A recently released study published in the New England Journal of Medicine found that individual surgeon experience -- rather than a hospital's volume -- of specific procedures was more likely to impact patient mortality. Although a considerable body of research has established a direct correlation between hospital volume and surgical mortality, the link between surgeon volume and patient outcomes had remained uncertain until the latest findings.

The study, led by investigators at Dartmouth-Hitchcock Medical Center in Lebanon, N.H., used data from the national Medicare claims database for 474,108 patients who underwent one of eight cardiovascular procedures or cancer resections from 1998 through 1999. The researchers studied mortality rates for patients before discharge and within 30 days following the procedure. For all eight procedures, surgeon volume was inversely related to operative mortality. The researchers found that surgeon volume accounted for "a large proportion of the apparent effect of the hospital volume," but the effect varied based on the procedure. In the case of aortic-valve replacement, for example, surgeon volume accounted for 100 percent of the effect of hospital volume, while it accounted for 24 percent of the effect of hospital volume for lung resection. Overall, low-volume surgeons saw higher mortality rates than their high-volume peers, regardless of the surgical volume of the hospital in which they practiced.

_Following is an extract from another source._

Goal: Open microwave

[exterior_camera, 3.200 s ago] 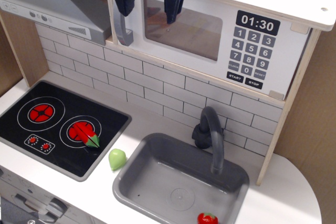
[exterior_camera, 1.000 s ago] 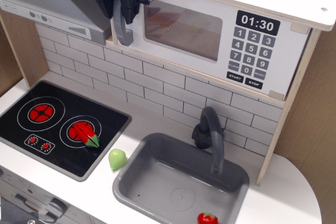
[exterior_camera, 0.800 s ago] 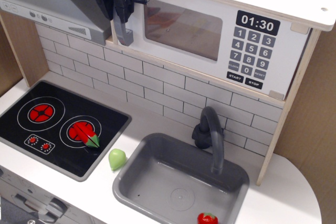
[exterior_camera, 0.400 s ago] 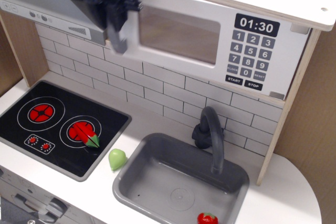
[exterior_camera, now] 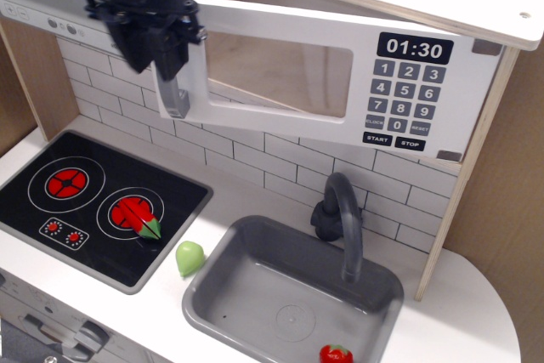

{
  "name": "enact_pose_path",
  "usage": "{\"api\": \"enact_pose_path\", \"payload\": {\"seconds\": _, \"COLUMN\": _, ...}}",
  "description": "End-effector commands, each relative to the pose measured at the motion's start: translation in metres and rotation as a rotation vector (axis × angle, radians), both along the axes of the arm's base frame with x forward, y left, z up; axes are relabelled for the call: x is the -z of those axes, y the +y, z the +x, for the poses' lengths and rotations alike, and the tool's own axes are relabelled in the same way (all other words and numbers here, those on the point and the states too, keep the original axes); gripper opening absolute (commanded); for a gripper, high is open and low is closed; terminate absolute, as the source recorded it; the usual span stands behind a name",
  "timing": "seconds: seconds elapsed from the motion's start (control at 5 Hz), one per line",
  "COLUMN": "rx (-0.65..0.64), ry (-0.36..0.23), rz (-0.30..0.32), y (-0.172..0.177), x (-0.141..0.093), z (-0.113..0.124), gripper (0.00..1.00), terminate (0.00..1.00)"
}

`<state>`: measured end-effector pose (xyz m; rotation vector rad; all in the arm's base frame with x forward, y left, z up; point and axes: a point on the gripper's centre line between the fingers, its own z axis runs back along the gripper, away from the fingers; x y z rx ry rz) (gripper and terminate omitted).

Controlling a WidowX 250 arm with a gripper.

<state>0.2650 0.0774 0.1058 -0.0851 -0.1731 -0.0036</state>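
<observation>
The toy microwave (exterior_camera: 408, 65) sits at the top of the play kitchen, with a black 01:30 clock and grey number keys on its right. Its wide white door (exterior_camera: 280, 121) with a clear window is swung partly open, hinged at the right, its left edge out from the cabinet. The wooden inside shows behind the door. My black gripper (exterior_camera: 157, 53) is at the door's left edge, shut on the grey bar handle (exterior_camera: 174, 99), whose lower end shows below the fingers.
A grey range hood (exterior_camera: 51, 2) is behind the gripper at the upper left. Below are a black stove (exterior_camera: 93, 210) with a red vegetable, a green pear (exterior_camera: 189, 257), a grey sink (exterior_camera: 289, 303) with a dark faucet (exterior_camera: 340, 218) and a red strawberry (exterior_camera: 336, 354).
My gripper moved from the door window to the handle, closed on it, then pulled left and toward the camera. The door swung from shut to partly open.
</observation>
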Motion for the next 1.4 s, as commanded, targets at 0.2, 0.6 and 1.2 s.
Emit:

The researchers concluded that patients often can improve their survival chances, even at high-volume hospitals, by selecting surgeons who perform the operations frequently. They note that hospitals should focus on highlighting "processes of care [that are] under the control of surgeons," rather than just emphasizing the "allocation of resources among hospitals." In addition, since the effect of surgeon volume on hospital mortality rates varied based on the difficulty and technical skill required for the procedure, researchers suggest that hospitals may want to limit "selected operations ... to a smaller number of surgeons" to improve patient mortality for these procedures.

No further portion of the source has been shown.